### TASK TO COMPLETE
Take the data from its first line. Print each line exactly until the line containing "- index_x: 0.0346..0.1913" has been printed too.

[Stored data entries]
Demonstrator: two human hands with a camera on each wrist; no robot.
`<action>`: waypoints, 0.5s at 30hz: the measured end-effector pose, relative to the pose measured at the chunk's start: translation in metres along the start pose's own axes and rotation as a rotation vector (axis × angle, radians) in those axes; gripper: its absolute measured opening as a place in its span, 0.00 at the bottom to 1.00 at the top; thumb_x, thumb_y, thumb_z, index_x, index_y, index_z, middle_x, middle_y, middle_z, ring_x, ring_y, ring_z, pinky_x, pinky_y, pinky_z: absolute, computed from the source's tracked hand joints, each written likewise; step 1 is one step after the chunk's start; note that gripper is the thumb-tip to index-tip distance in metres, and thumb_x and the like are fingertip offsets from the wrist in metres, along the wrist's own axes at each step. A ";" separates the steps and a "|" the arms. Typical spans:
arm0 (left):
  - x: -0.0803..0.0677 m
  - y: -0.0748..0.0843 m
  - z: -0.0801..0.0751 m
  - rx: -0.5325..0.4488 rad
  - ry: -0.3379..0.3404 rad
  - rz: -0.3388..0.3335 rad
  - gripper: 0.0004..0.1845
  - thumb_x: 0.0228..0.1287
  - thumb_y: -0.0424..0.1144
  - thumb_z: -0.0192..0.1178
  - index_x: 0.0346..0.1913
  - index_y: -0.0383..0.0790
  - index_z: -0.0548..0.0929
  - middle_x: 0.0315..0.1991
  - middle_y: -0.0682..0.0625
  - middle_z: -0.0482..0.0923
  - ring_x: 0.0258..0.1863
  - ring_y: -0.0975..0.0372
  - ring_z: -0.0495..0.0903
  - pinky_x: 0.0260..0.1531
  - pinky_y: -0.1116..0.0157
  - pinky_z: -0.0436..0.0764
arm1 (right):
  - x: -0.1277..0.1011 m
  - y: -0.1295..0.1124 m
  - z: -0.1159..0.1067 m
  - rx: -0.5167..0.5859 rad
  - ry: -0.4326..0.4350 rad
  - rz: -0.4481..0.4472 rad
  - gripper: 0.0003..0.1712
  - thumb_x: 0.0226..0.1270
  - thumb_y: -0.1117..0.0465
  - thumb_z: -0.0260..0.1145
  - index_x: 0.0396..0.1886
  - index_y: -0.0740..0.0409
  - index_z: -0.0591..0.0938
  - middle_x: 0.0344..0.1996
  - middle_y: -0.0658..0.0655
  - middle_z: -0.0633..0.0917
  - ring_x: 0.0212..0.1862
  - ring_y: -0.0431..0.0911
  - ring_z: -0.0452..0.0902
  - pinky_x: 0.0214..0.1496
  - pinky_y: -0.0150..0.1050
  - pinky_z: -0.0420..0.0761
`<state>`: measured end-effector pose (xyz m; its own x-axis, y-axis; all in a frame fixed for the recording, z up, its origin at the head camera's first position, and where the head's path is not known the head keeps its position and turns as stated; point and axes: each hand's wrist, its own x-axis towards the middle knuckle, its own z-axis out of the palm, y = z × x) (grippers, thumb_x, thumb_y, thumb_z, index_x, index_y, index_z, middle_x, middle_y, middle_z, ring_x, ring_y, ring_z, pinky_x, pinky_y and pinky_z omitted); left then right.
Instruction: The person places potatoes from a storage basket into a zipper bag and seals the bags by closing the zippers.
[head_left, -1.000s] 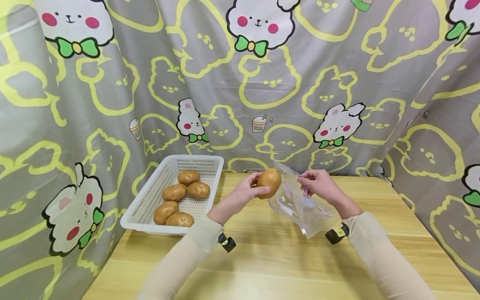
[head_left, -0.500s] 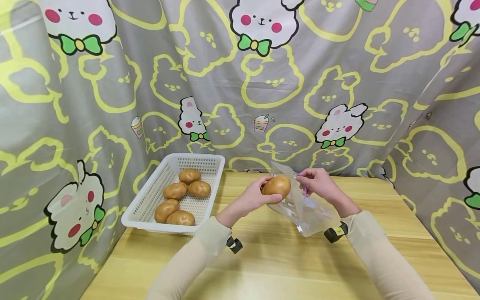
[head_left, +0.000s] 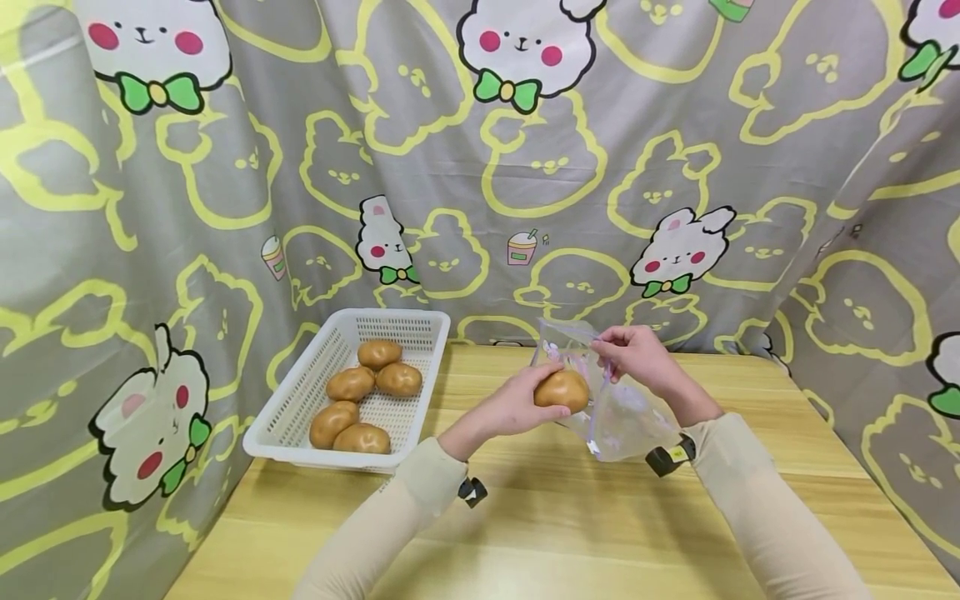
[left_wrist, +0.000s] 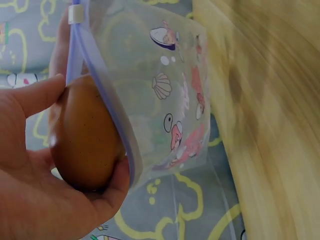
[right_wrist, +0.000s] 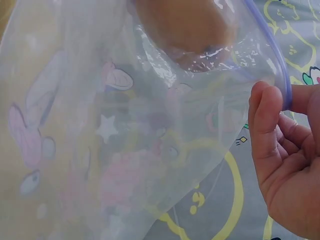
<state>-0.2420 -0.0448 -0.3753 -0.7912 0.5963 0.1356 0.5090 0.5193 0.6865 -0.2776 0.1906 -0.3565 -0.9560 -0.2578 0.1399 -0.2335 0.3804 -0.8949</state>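
The left hand (head_left: 517, 406) curls its fingers and thumb around a brown potato (head_left: 562, 389), cupping it from below and behind, as the left wrist view shows, with the potato's long axis lying roughly level and pointing toward the right hand. The right hand (head_left: 632, 353) pinches the upper rim of a clear zip bag (head_left: 622, 417) printed with pastel sea creatures, thumb and fingers closed on the blue-edged mouth and holding it up above the table. The bag hangs down and away to the right of the potato, its mouth facing the left hand. The potato sits right at that opening: in the left wrist view the blue rim (left_wrist: 112, 125) runs across the potato's side, and the right wrist view looks through the film at the potato's end (right_wrist: 182, 25) near the top of the bag. Left of both hands, well apart, a white slotted basket (head_left: 296, 400) holds five more potatoes (head_left: 364, 392) on the wooden table (head_left: 570, 533), before a cartoon-bunny curtain (head_left: 525, 167).
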 end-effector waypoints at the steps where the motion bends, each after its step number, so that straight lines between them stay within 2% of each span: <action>1: 0.000 0.001 0.000 0.018 -0.017 0.003 0.37 0.60 0.47 0.64 0.70 0.42 0.63 0.61 0.43 0.67 0.48 0.59 0.72 0.47 0.64 0.72 | 0.000 0.000 0.000 0.005 0.002 0.002 0.14 0.69 0.60 0.61 0.38 0.70 0.80 0.22 0.60 0.80 0.18 0.45 0.75 0.22 0.40 0.81; 5: -0.001 0.005 0.001 0.054 -0.076 -0.002 0.37 0.59 0.47 0.64 0.70 0.45 0.63 0.56 0.43 0.67 0.45 0.61 0.72 0.45 0.66 0.72 | 0.001 -0.001 0.001 0.027 0.008 0.012 0.15 0.68 0.60 0.61 0.38 0.72 0.80 0.22 0.59 0.80 0.18 0.45 0.75 0.22 0.40 0.81; 9: -0.002 0.006 0.003 0.076 -0.103 -0.014 0.37 0.58 0.47 0.64 0.70 0.47 0.64 0.53 0.44 0.67 0.42 0.62 0.72 0.41 0.68 0.73 | 0.001 -0.002 0.002 0.033 0.013 0.027 0.14 0.68 0.60 0.61 0.38 0.71 0.80 0.23 0.59 0.80 0.18 0.44 0.75 0.23 0.40 0.81; 12: -0.001 0.007 0.004 0.112 -0.094 -0.021 0.37 0.57 0.49 0.65 0.69 0.48 0.64 0.52 0.45 0.68 0.42 0.62 0.71 0.39 0.68 0.73 | 0.002 -0.002 0.002 0.035 0.008 0.029 0.14 0.68 0.60 0.61 0.38 0.70 0.80 0.24 0.60 0.80 0.18 0.44 0.75 0.24 0.40 0.81; 15: -0.001 0.008 0.004 0.149 -0.056 -0.023 0.37 0.56 0.51 0.67 0.68 0.46 0.67 0.51 0.46 0.70 0.42 0.62 0.72 0.38 0.69 0.73 | 0.002 -0.003 0.003 0.050 0.010 0.032 0.14 0.68 0.60 0.61 0.38 0.70 0.80 0.23 0.60 0.80 0.18 0.43 0.75 0.24 0.40 0.81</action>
<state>-0.2361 -0.0386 -0.3721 -0.7854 0.6140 0.0786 0.5391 0.6159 0.5745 -0.2788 0.1864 -0.3551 -0.9646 -0.2374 0.1148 -0.1938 0.3434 -0.9190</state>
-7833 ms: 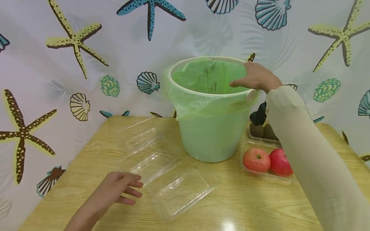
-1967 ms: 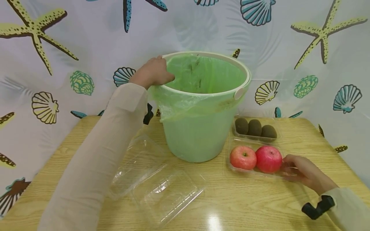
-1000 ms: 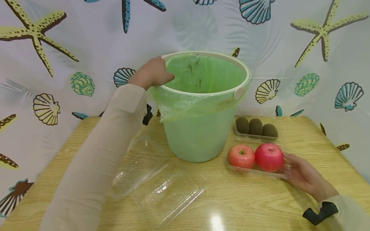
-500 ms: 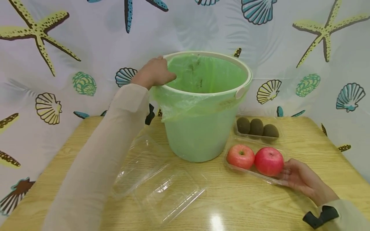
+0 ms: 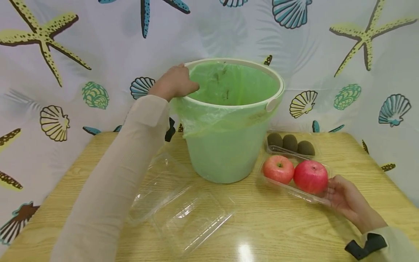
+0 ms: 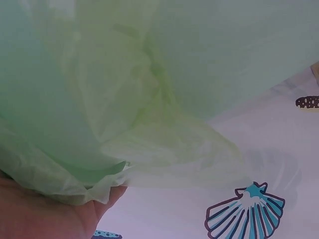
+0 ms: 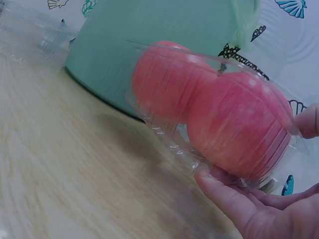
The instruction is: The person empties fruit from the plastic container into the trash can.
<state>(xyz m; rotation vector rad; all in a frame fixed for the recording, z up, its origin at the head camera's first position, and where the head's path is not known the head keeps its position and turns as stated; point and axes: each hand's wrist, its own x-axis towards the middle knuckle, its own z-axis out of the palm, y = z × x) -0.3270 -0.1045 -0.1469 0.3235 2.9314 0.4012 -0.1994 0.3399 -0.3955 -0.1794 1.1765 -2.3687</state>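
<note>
My left hand (image 5: 175, 83) grips the left side of the rim of a pale green trash bin (image 5: 226, 156), which stands upright. A thin green bag lines the bin and hangs over its rim; the left wrist view shows the bag's folds (image 6: 169, 144) beside the palm. On the right, my right hand (image 5: 347, 200) holds the right end of a clear plastic tray (image 5: 302, 195) with a light red apple (image 5: 278, 169) and a deeper red apple (image 5: 311, 177) in it. The right wrist view shows the tray raised and tilted above the table, with a shadow below.
Behind the apples, a clear tray with three brown kiwis (image 5: 290, 143) stands on the wooden table (image 5: 275, 233). Clear plastic containers (image 5: 196, 218) lie at the left front of the bin. A cloth (image 5: 209, 32) with shells and starfish hangs close behind.
The left hand has moved from the table to the bin's rim, and the right hand has left it. The right hand has gripped the apple tray and lifted it slightly.
</note>
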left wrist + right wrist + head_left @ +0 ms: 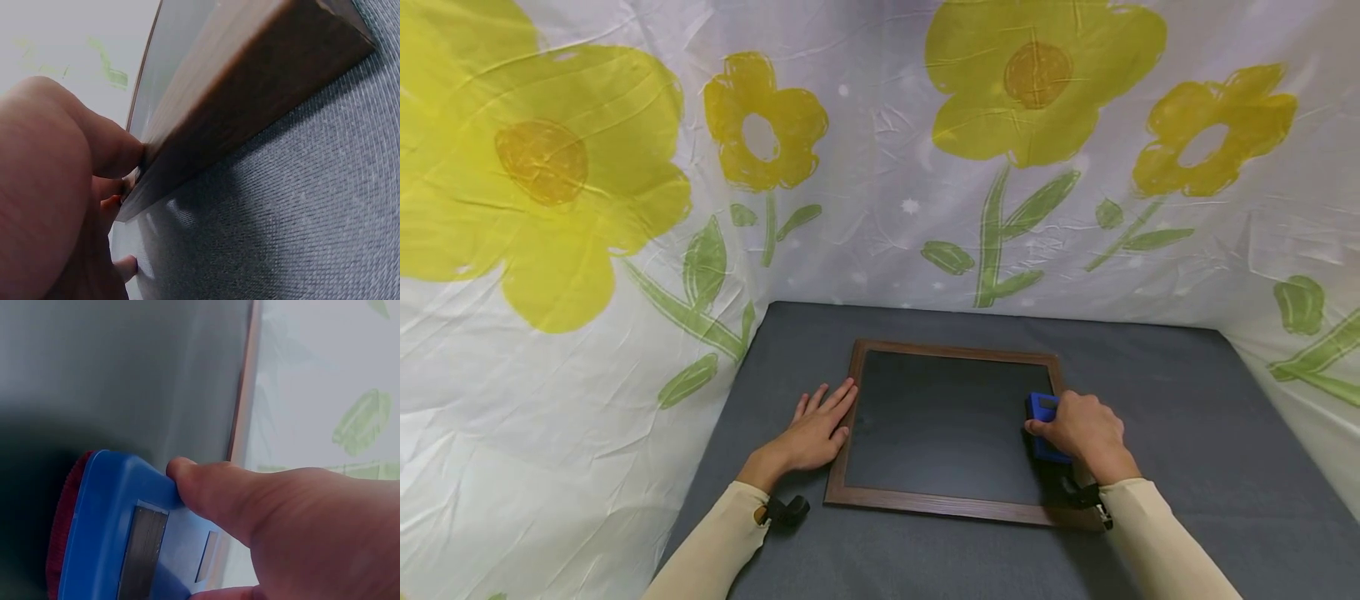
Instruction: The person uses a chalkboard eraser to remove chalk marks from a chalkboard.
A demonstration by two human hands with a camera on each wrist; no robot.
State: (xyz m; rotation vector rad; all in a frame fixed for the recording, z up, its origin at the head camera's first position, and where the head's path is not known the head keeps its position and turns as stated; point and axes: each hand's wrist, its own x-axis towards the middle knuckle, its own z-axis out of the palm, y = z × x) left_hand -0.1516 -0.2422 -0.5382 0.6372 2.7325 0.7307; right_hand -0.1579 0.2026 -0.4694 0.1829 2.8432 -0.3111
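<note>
A framed chalkboard (951,425) with a brown wooden frame (925,500) lies flat on the grey cloth. At its right side my right hand (1084,429) grips a blue board eraser (1039,404), thumb on the near long side. In the right wrist view the eraser (109,519) shows a dark red felt underside against the board surface. My left hand (812,429) rests at the board's left edge, its fingers spread and fairly straight. The left wrist view shows the thumb (115,150) touching the frame's side (250,94); some fingers are partly hidden behind it.
A dark grey cloth (1157,400) covers the table around the board. Behind and at the sides hangs a white curtain (880,167) printed with yellow flowers. Each wrist carries a black strap with a small camera (788,510).
</note>
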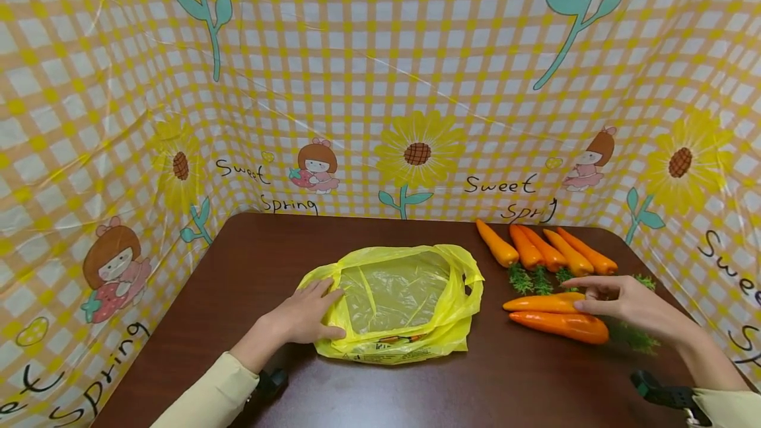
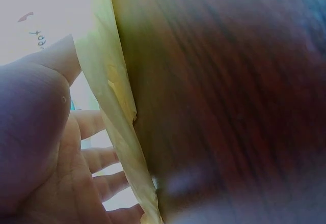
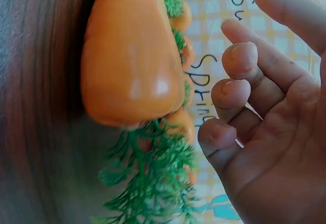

### ANSWER FOR THIS EXERCISE
Demonstrator: two human hands with a camera on each wrist; no robot.
`<action>`: waypoints, 0.5s at 30hz: the measured end-effector pose, relative to the pose measured at the chunk's start: translation in metres along the start pose's own axes and rotation as a rotation vector (axis × angle, radians) in those axes; gripper: its absolute measured opening as a place in its span, 0.00 at the bottom to 1.00 at the top; thumb_x, thumb_y, thumb_z, index_x, index_y, index_z, middle_x, middle_y, middle_z, ring_x, ring_y, ring_z, pinky_x, pinky_y, pinky_z: absolute, computed from the source's tracked hand joints, each written likewise; step 1 is one step after the chunk's start; note that gripper is the thumb-tip to index-tip distance in metres, and thumb_x and the like are fingertip offsets from the wrist in metres, along the wrist's own axes at each step. A ";" separates the steps and a "|" the arms. Typical spans:
arm0 (left):
  - x: -0.0803..0.0677 m
  - y: -0.0748..0.0843 m
  - z: -0.0801..0.0751 m
  - rx: -0.5325..0.4488 rad
  - ry: -0.3379..0.3404 rad
  - rz: -0.3388..0.3335 rad
  - gripper: 0.0004..0.1845
  - thumb_x: 0.0228..0.1287
  - thumb_y: -0.0424..0.1144
  - thumb_z: -0.0192..0.1178
  - index_x: 0.0346..0.1913

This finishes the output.